Miniature biological robots are making greater strides than ever, thanks to the spinal cord directing their steps.

University of Illinois at Urbana-Champaign researchers developed the tiny walking “spinobots,” powered by rat muscle and spinal cord tissue on a soft, 3D-printed hydrogel skeleton. While previous generations of biological robots, or bio-bots, could move forward by simple muscle contraction, the integration of the spinal cord gives them a more natural walking rhythm, said study leader Martha Gillette, a professor of cell and developmental biology.

“These are the beginnings of a direction toward interactive biological devices that could have applications for neurocomputing and for restorative medicine,” Gillette said.

The researchers published their findings in the journal APL Bioengineering.

To make the spinobots, the researchers first printed the tiny skeleton: two posts for legs and a flexible “backbone,” only a few millimeters across. Then, they seeded it with muscle cells, which grew into muscle tissue. Finally, they integrated a segment of lumbar spinal cord from a rat.

“We specifically selected the lumbar spinal cord because previous work has demonstrated that it houses the circuits that control left-right alternation for lower limbs during walking,” said graduate student Collin Kaufman, the first author of the paper. “From an engineering perspective, neurons are necessary to drive ever more complex, coordinated muscle movements. The most challenging obstacle for innervation was that nobody had ever cultured an intact rodent spinal cord before.”

The researchers had to devise a method not only to extract the intact spinal cord and then culture it, but also to integrate it onto the bio-bot and culture the muscle and nerve tissue together – and do it in a way that the neurons form junctions with the muscle.

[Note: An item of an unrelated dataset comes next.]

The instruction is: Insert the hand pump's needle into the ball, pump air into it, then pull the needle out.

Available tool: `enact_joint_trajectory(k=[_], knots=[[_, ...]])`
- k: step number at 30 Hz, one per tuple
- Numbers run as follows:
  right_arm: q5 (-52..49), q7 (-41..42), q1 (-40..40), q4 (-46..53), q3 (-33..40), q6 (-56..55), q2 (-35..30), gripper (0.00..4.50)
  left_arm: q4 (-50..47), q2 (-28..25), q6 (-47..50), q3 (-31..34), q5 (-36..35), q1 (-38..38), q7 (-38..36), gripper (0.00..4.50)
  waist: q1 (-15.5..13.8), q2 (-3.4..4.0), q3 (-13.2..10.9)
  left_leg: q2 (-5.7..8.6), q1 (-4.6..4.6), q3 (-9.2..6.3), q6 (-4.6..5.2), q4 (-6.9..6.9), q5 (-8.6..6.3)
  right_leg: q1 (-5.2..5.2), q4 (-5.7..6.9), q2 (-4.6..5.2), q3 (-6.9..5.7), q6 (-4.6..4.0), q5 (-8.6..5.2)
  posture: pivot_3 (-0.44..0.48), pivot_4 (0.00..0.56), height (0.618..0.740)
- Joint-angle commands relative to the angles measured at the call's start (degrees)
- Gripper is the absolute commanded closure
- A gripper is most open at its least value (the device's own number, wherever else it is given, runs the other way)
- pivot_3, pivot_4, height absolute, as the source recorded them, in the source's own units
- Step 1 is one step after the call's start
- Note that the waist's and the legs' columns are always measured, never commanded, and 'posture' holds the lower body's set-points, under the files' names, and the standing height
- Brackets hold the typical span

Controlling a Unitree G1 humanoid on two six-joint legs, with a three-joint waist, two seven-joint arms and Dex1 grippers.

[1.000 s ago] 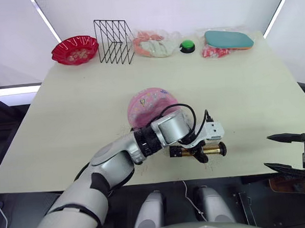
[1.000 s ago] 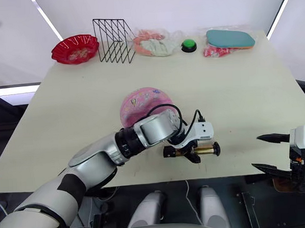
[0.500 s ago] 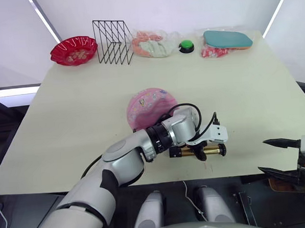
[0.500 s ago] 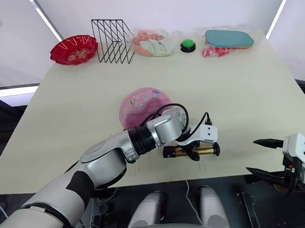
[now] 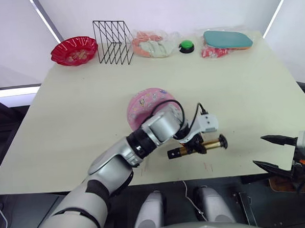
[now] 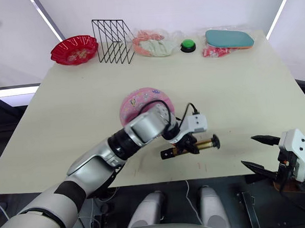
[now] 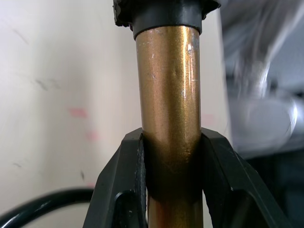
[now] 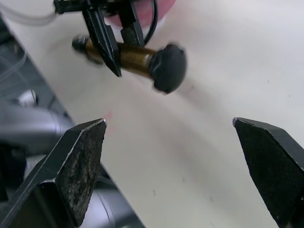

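2 black fingers of the left gripper (image 5: 195,144) are clamped around the gold barrel of the hand pump (image 5: 198,147), and the left wrist view shows them pinching the metal from both sides. The pump is tilted, its end toward the robot's right raised a little higher than the other, and that right end carries a round black knob. It looks lifted just clear of the table (image 5: 81,117), near the front edge, though I cannot tell for sure. A thin black hose (image 5: 165,104) loops up over the wrist; the needle is too small to make out.

The ball (image 5: 147,105) is pink with small prints, lying on the table just behind the left forearm, partly hidden by it. It looks somewhat flattened.

Off the table's front right corner the right gripper (image 5: 271,152) hangs with its 2 fingers spread wide apart, holding nothing, well apart from the pump.

Along the far edge sit a red bowl (image 5: 74,49), a black wire rack (image 5: 113,42), a plastic bag (image 5: 151,44), a green button (image 5: 187,46) and a teal paddle (image 5: 228,39).
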State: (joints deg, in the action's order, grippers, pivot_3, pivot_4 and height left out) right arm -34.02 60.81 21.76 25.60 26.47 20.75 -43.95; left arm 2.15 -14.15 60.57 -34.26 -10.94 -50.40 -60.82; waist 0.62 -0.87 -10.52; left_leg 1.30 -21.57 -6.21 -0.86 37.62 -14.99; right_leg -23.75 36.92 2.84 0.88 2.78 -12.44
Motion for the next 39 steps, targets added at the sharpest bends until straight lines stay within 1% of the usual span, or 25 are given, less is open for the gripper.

The researchers saw spontaneous muscle contractions in the spinobots, signaling that the desired neuro-muscular junctions had formed and the two cell types were communicating. To verify that the spinal cord was functioning as it should to promote walking, the researchers added glutamate, a neurotransmitter that prompts nerves to signal muscle to contract.

Image
 Bio-bots are propelled by a ring of muscle on a hydrogel skeleton. Illinois researchers have been the first to innervate them with rat spinal cord segments, giving the “spinobots” a natural walking rhythm. Image courtesy of Collin Kaufman

Bio-bots are propelled by a ring of muscle on a hydrogel skeleton. Illinois researchers have been the first to innervate them with rat spinal cord segments, giving the “spinobots” a natural walking rhythm. Image courtesy of Collin Kaufman

The glutamate caused the muscle to contract and the legs to move in a natural walking rhythm. When the glutamate was rinsed away, the spinobots stopped walking.

Next, the researchers plan to further refine the spinobots’ movement, making their gaits more natural. The researchers hope this small-scale spinal cord integration is a first step toward creating in vitro models of the peripheral nervous system, which is difficult to study in live patients or animal models.

“The development of an in vitro peripheral nervous system – spinal cord, outgrowths and innervated muscle – could allow researchers to study neurodegenerative diseases such as ALS in real time with greater ease of access to all the impacted components,” Kaufman said. “There are also a variety of ways that this technology could be used as a surgical training tool, from acting as a practice dummy made of real biological tissue to actually helping perform the surgery itself. These applications are, for now, in the fairly distant future, but the inclusion of an intact spinal cord circuit is an important step forward.”

 The National Science Foundation supported this work through the Emergent Behaviors of Integrated Cellular Systems science and technology center. Gillette also directs the neuroscience program at the U. of I. and is affiliated with the Beckman Institute for Advanced Science and Technology, the Carle Illinois College of Medicine, the Holonyak Micro and Nanotechnology Lab and the departments of bioengineering and molecular and integrative physiology.